- _YOUR ASSIGNMENT_: Return each line of the records with nothing changed, pictures excepted.

- _INPUT RECORDS_:
*** Begin section ***
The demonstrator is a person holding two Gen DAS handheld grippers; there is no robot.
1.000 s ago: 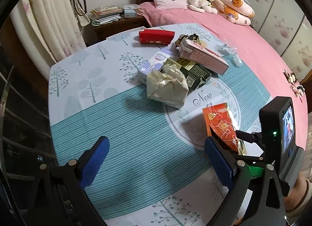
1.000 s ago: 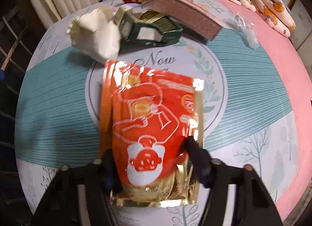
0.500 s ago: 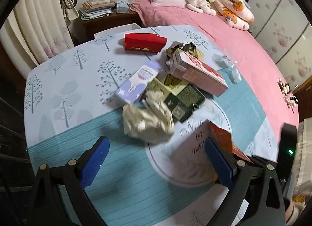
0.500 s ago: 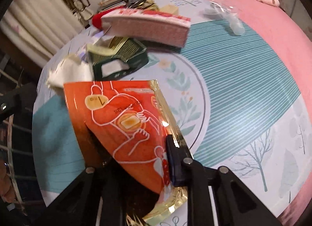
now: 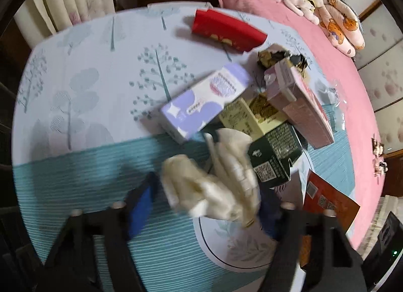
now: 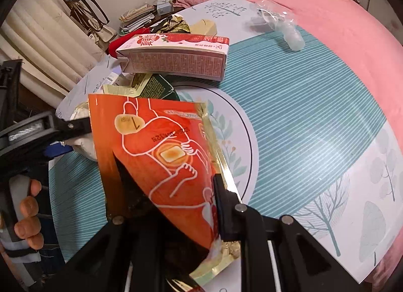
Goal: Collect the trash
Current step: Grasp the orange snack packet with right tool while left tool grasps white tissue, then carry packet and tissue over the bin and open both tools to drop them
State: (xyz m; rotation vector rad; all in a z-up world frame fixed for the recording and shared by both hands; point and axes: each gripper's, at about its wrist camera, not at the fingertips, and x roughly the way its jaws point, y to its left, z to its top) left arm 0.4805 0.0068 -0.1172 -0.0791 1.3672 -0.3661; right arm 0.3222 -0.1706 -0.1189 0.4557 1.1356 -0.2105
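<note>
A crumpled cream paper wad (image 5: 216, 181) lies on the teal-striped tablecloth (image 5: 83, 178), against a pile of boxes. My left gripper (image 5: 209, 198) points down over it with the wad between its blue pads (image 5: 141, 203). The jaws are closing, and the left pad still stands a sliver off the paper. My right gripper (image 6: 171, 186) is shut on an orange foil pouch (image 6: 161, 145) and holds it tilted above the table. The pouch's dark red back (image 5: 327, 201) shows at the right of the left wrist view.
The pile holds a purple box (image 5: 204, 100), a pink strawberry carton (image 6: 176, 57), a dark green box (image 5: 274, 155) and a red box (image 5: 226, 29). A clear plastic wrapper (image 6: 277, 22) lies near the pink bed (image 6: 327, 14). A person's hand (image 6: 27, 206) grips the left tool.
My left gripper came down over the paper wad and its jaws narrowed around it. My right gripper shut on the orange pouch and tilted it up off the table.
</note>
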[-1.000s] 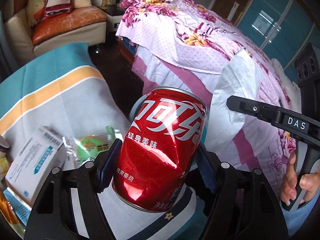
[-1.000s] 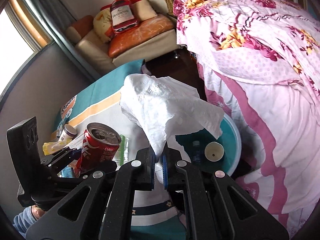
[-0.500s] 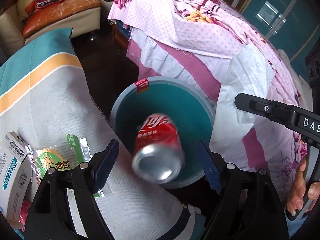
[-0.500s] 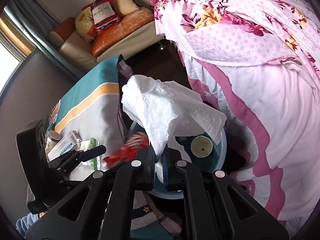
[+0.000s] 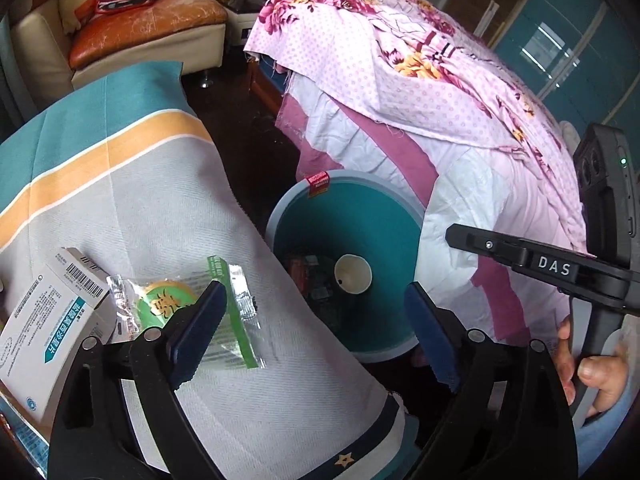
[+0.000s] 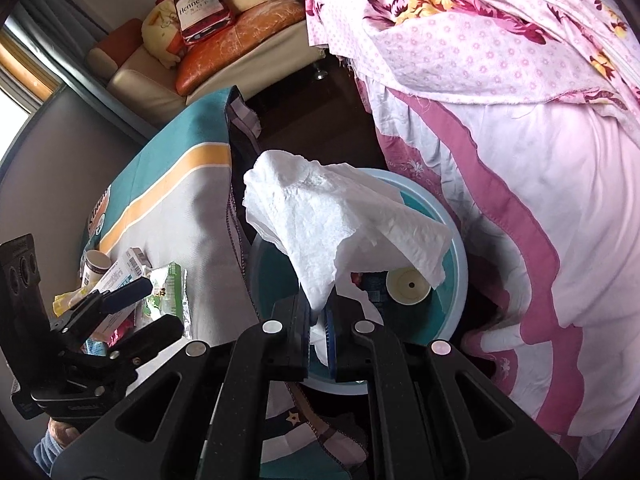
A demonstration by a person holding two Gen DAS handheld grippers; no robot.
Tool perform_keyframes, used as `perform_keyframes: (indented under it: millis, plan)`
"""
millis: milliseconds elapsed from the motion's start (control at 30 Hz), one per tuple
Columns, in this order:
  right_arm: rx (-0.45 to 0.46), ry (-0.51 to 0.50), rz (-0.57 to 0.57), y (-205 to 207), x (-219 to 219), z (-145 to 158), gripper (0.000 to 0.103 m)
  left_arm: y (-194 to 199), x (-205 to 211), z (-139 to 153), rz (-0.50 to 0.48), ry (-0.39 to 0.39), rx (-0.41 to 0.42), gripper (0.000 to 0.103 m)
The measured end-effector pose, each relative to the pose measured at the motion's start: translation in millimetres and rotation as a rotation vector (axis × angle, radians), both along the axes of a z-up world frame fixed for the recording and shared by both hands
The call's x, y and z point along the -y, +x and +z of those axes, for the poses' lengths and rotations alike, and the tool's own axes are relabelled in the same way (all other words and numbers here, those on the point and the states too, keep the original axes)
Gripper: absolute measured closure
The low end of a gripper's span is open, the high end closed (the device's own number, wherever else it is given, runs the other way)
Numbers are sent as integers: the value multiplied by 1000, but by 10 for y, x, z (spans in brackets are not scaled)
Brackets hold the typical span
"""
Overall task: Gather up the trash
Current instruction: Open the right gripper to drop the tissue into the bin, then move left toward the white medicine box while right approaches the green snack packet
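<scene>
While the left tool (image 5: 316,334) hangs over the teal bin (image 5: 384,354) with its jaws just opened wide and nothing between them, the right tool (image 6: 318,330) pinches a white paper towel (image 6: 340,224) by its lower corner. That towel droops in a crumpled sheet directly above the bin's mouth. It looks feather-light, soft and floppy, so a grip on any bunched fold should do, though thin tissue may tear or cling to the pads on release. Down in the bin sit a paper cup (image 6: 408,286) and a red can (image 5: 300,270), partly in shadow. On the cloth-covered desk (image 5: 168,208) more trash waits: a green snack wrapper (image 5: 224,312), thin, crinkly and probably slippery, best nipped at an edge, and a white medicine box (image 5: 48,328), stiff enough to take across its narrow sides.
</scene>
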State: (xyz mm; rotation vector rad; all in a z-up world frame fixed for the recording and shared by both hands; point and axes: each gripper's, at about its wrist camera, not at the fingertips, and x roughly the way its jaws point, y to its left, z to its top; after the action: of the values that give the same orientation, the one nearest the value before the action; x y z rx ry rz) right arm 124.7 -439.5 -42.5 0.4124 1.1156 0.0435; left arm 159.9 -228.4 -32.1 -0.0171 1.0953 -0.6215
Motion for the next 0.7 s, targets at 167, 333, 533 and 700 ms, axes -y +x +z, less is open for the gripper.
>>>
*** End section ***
- _TASK RESPONSE_:
The demonstrator is a person holding two Gen DAS handheld grippers; there is no robot.
1.000 s ago: 
1.000 s ago: 
0.500 s ago: 
0.500 s ago: 
now: 
now: 
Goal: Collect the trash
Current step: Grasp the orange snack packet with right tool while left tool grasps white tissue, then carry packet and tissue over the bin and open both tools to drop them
State: (xyz m; rotation vector rad; all in a z-up world frame fixed for the recording and shared by both hands; point and axes: each gripper's, at about its wrist camera, not at the fingertips, and x roughly the way its jaws point, y to its left, z to its top) left arm 0.4805 0.0068 -0.1172 -0.0791 1.3672 -0.3661; right arm 0.3222 -0.1706 -0.1189 0.4557 1.1356 -0.2105
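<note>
A crumpled cream paper wad (image 5: 216, 181) lies on the teal-striped tablecloth (image 5: 83, 178), against a pile of boxes. My left gripper (image 5: 209, 198) points down over it with the wad between its blue pads (image 5: 141, 203). The jaws are closing, and the left pad still stands a sliver off the paper. My right gripper (image 6: 171, 186) is shut on an orange foil pouch (image 6: 161, 145) and holds it tilted above the table. The pouch's dark red back (image 5: 327, 201) shows at the right of the left wrist view.
The pile holds a purple box (image 5: 204, 100), a pink strawberry carton (image 6: 176, 57), a dark green box (image 5: 274, 155) and a red box (image 5: 226, 29). A clear plastic wrapper (image 6: 277, 22) lies near the pink bed (image 6: 327, 14). A person's hand (image 6: 27, 206) grips the left tool.
My left gripper came down over the paper wad and its jaws narrowed around it. My right gripper shut on the orange pouch and tilted it up off the table.
</note>
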[-1.000s] 
[-1.000s] 
[-0.500s] 
[-0.500s] 
[+0.000s] 
[+0.000s] 
A demonstration by a person holding two Gen DAS handheld grippers; no robot.
Tool perform_keyframes, used as `perform_keyframes: (indented under it: millis, plan)`
"""
millis: milliseconds elapsed from the motion's start (control at 30 Hz), one per tuple
Columns, in this order:
  right_arm: rx (-0.45 to 0.46), ry (-0.51 to 0.50), rz (-0.57 to 0.57), y (-205 to 207), x (-219 to 219), z (-145 to 158), gripper (0.000 to 0.103 m)
  left_arm: y (-194 to 199), x (-205 to 211), z (-139 to 153), rz (-0.50 to 0.48), ry (-0.39 to 0.39), rx (-0.41 to 0.42), gripper (0.000 to 0.103 m)
The measured end-effector pose, each relative to the pose measured at the motion's start: translation in millimetres and rotation as a rotation vector (axis × angle, radians), both along the axes of a z-up world frame fixed for the recording and shared by both hands
The call's x, y and z point along the -y, +x and +z of those axes, for the poses' lengths and rotations alike, and the tool's own axes are relabelled in the same way (all other words and numbers here, those on the point and the states too, keep the original axes)
Gripper: absolute measured closure
The low end of a gripper's span is open, the high end closed (the device's own number, wherever else it is given, runs the other way)
Numbers are sent as integers: the value multiplied by 1000, but by 10 for y, x, z (spans in brackets are not scaled)
Brackets hold the typical span
"""
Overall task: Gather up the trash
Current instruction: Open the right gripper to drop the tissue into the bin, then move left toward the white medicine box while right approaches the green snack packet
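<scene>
While the left tool (image 5: 316,334) hangs over the teal bin (image 5: 384,354) with its jaws just opened wide and nothing between them, the right tool (image 6: 318,330) pinches a white paper towel (image 6: 340,224) by its lower corner. That towel droops in a crumpled sheet directly above the bin's mouth. It looks feather-light, soft and floppy, so a grip on any bunched fold should do, though thin tissue may tear or cling to the pads on release. Down in the bin sit a paper cup (image 6: 408,286) and a red can (image 5: 300,270), partly in shadow. On the cloth-covered desk (image 5: 168,208) more trash waits: a green snack wrapper (image 5: 224,312), thin, crinkly and probably slippery, best nipped at an edge, and a white medicine box (image 5: 48,328), stiff enough to take across its narrow sides.
</scene>
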State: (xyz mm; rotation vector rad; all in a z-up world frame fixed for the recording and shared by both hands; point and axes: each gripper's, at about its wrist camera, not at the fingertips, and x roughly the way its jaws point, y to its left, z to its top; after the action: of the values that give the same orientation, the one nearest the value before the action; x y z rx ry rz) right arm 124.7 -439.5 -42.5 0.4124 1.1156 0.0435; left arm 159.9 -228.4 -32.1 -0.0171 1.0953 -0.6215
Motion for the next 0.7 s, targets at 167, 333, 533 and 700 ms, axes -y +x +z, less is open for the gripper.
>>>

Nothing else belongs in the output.